Page des libraires, septembre 2009, par Stanislas Rigot, Librairie Lamartine (Paris 16e)

Requiem

Remontant aux sources de sa propre histoire, Pierre Silvain nous offre, à l’aide d’une langue aussi ouvragée que sensible, un magnifique voyage dans les méandres de sa généalogie, dans le sillage de cette mère tant aimée et pourtant inaccessible, dans cette mémoire fuyante, à réinventer. Bouleversant.

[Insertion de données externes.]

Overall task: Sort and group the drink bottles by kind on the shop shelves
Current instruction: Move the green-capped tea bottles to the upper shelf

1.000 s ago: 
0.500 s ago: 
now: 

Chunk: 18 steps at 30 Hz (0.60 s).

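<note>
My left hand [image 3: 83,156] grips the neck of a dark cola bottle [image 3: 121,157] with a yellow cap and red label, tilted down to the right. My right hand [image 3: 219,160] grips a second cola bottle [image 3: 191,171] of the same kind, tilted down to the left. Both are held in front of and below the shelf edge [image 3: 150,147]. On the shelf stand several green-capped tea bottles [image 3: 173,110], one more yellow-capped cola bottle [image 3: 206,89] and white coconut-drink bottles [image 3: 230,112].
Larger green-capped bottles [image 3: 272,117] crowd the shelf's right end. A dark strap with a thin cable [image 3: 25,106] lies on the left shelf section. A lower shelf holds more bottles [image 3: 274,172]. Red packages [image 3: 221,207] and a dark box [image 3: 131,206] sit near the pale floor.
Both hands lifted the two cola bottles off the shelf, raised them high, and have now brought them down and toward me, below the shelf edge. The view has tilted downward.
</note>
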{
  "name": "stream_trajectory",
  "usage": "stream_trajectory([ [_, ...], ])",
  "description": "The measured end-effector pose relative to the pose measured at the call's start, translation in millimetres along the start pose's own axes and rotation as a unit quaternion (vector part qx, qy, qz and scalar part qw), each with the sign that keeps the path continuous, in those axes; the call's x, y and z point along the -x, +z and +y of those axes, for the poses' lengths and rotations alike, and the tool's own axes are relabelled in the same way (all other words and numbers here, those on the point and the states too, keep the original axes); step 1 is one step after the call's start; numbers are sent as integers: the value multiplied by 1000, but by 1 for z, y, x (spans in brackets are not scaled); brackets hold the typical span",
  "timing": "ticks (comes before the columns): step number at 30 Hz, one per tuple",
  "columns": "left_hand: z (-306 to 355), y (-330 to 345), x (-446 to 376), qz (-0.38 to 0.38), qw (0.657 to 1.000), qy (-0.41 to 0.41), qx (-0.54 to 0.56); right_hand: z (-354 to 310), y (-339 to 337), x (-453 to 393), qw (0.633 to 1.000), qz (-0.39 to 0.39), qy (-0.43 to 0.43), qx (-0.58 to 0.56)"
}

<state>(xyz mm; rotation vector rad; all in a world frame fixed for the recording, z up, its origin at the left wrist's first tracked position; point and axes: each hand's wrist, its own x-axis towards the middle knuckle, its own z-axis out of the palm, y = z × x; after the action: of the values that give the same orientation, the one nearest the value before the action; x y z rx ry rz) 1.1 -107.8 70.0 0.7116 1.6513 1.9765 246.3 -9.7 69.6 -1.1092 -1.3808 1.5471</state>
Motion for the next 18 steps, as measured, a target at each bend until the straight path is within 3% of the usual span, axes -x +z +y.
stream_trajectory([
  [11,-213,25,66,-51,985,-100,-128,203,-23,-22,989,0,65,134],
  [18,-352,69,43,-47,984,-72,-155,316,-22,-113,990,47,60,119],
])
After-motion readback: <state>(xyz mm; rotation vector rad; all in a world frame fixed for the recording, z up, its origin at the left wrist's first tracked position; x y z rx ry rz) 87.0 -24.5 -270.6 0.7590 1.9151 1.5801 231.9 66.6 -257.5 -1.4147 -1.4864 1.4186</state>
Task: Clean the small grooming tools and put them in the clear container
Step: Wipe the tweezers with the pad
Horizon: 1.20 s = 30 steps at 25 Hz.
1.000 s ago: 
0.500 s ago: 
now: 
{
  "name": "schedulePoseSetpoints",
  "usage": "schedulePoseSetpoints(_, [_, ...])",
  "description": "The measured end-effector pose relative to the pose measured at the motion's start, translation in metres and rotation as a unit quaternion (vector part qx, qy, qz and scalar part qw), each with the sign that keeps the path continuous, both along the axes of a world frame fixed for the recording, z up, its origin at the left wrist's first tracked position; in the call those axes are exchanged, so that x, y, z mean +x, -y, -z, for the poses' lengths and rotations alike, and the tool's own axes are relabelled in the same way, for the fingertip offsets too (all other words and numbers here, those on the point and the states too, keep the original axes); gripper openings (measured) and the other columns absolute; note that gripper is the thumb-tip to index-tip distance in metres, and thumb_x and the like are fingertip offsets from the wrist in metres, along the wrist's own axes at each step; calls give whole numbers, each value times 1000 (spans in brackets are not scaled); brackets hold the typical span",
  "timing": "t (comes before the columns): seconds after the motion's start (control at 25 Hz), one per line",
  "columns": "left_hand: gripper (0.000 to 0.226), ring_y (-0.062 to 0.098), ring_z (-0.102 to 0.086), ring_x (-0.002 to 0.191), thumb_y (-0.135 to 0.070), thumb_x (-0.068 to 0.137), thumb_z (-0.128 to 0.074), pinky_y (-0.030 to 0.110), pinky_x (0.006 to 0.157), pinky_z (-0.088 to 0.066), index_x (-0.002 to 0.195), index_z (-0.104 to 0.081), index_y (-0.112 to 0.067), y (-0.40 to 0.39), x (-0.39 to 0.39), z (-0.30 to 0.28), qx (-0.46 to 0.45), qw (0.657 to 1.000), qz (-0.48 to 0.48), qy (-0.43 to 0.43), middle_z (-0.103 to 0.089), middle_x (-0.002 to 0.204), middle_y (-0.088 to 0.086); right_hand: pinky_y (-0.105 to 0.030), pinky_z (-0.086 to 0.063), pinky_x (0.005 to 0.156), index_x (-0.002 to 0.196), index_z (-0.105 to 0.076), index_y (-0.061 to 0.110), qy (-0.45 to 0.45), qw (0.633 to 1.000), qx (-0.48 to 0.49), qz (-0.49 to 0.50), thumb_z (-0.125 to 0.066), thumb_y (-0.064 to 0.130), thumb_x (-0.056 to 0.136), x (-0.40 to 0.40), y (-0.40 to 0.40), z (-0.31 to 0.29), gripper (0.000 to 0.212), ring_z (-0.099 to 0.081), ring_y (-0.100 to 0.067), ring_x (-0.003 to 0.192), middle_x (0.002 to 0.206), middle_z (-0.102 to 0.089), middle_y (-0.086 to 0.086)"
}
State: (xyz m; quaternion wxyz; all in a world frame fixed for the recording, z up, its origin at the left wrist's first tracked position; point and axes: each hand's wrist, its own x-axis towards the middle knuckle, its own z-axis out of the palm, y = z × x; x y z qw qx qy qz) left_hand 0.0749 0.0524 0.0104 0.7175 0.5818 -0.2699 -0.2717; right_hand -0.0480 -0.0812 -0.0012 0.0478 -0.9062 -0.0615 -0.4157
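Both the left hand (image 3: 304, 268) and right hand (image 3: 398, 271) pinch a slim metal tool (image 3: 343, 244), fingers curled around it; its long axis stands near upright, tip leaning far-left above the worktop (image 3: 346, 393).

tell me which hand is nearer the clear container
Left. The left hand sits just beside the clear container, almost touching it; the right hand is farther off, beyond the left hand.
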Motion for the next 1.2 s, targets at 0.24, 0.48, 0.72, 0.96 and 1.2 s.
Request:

Assise devant la mer, une femme. Quelques mètres derrière elle, un enfant. Son fils. Que regarde-t-elle ? Qu’attend-elle ? À quoi, à qui pense-t-elle ? Aucune réponse ne viendra à la suite de cette magistrale ouverture. Et lui, l’enfant, que regarde-t-il ? Qu’attend-il ? À quoi, à qui pense-t-il ? Une seule et même réponse évidente qui traversera le texte de part en part : à Elle. Sa mère. De cette scène, à la fois originelle et définitive, nous apprendrons, par petites touches, qu’elle se situe au début des années 1930 au Maroc, le pays d’adoption de cette femme depuis qu’elle a abandonné sa famille et son village (La Geneytouse dans le Limousin) pour suivre son mari. Celui-ci séduit par ce pays alors qu’il participait en tant que tirailleur à la répression des troubles du Rif, y était reparti dans l’espoir de se voir attribuer un des lots de colonisation. Il avait fini par obtenir après une année de recherche, la gérance d’un domaine et il avait alors demandé à sa femme de le rejoindre. Leur premier fils était né quelques années plus tard.

Pierre Silvain est né au Maroc en 1927 : ce petit garçon et lui se confondant un peu plus à chaque chapitre passé, il nous raconte, tout autant narrateur extérieur que protagoniste principal, cette famille et son enfance au gré d’une chronologie délicieusement flottante. Ainsi, en une poignée de courts souvenirs, il évoque aussi bien l’accouchement et sa naissance que le retour en France pour son baptême, la perte du frère, le père silencieux, souvent absent, beckettien comme il le définit lui-même, sa découverte de l’écrit ou l’éloignement progressif du Maroc et de son foyer, allant jusqu’à se projeter dans l’enfance de cette mère devenue soudainement sœur (« La petite fille et l’enfant, la mère et le fils, car c’est par le temps bouleversé du ressouvenir que tout est rendu possible, ont le même âge »). Page après page, il esquissera au travers de leurs échanges et de leurs absences une poignante déclaration d’amour à sa mère, transcendée par un style magnifique, ramassé et essentiel, d’une grande pudeur ne négligeant ni poésie ni violence, ni désir ni doute.

Malgré une bibliographie impressionnante (son premier roman, La Part de l’ombre a paru chez Plon en 196o et il sera suivi, de manière assez régulière, par une trentaine d’ouvrages), Pierre Silvain ne bénéficie pourtant pas d’une reconnaissance à la hauteur de son œuvre, même si son précédent roman Julien Letrouvé colporteur lui aura permis de bénéficier d’un bel accueil critique. Assise devant la mer est une occasion de le (re)découvrir d’urgence : avec ce récit aussi douloureux que lumineux, les éditions Verdier, qui fêtent cette année leur trentième anniversaire, ne pouvaient pas mieux illustrer leur attachement à une certaine littérature française, pétrie de terre et de racines (Pierre Michon, Pierre Bergounioux…) tout en rappelant leur exigence de qualité, Pierre Silvain soutenant la comparaison avec les auteurs précédemment cités.